Im Vorjahr traten eine halbe Million Menschen bei einem Umzug für die Rechte von lesbischen, schwulen, bi-, trans-, intersexuellen sowie queeren Bürgern ein. In diesem Jahr geht das wegen Corona nicht: Stattdessen fand die Regenbogenparade an Häuserfassaden und Fenstern statt.

Wien. Die Corona-Pandemie hat auch die 25. Regenbogenparade in Wien in ihrer ursprünglichen Form unmöglich gemacht. Statt eines bunten Umzugs für die Rechte von lesbischen, schwulen, bi-, trans-, intersexuellen sowie queeren (LGBTIQ) Menschen in der Innenstadt zeigten am Samstag Wohnungen und Häuser Flagge.

Unter dem Hashtag #FensterlParade2020 präsentierten zahlreiche User in sozialen Medien ihre bunten Dekorationen. Bundespräsident Alexander Van der Bellen rollte auf seinem Instagram-Kanal ebenfalls eine Regenbogenflagge aus und hängte sie über einen Balkon.

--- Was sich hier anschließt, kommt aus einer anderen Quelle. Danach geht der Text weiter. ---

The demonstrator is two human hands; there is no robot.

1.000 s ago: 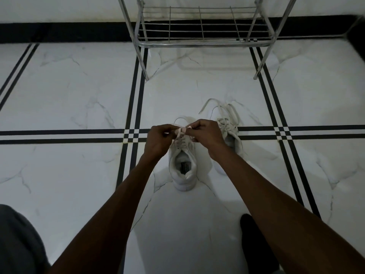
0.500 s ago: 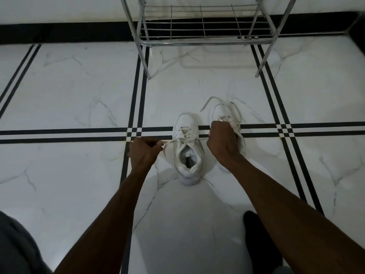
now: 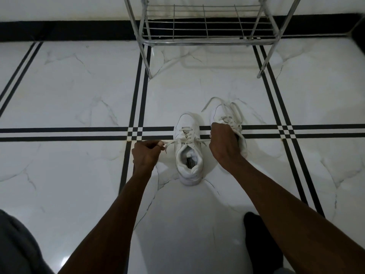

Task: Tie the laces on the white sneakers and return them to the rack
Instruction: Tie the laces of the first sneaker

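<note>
Near shoe: a white sneaker stands on the floor in the middle of the frame, toe pointing up toward the rack.
Its laces: pulled out flat to both sides, left and right.
Left hand: just left of the near shoe, fingers closed in a pinch on the left lace end.
Right hand: just right of the near shoe, closed in a fist around the right lace end.
Other shoe: a second white sneaker sits partly behind the right hand, with its loose laces lying untied.
Rack: a metal shoe rack stands at the top middle of the frame, well apart from the shoes.
Floor: white marble tiles with black stripes.
</note>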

Institutionen in der Hauptstadt hissen Regenbogenflaggen

Im Vorjahr feierten und tanzten noch eine halbe Million Menschen in bunter Verkleidung ausgelassen in der zwei Kilometer langen Parade über die Wiener Ringstraße. Als Ersatzprogramm wurden nun Balkone, Fenster und Haustüren bunt geschmückt. Die Veranstalter bedauern die Absage, wollen sich aber auf die Vienna Pride 2021 fokussieren.

Das Rathaus, weitere Einrichtungen der österreichischen Hauptstadt und Straßenbahnen haben die Regenbogenflagge gehisst. Kommende Woche soll in Wien zudem ein dritter Schutzweg (Zebrastreifen) in Regenbogenfarben gestaltet werden, wie „Der Standard“ berichtete.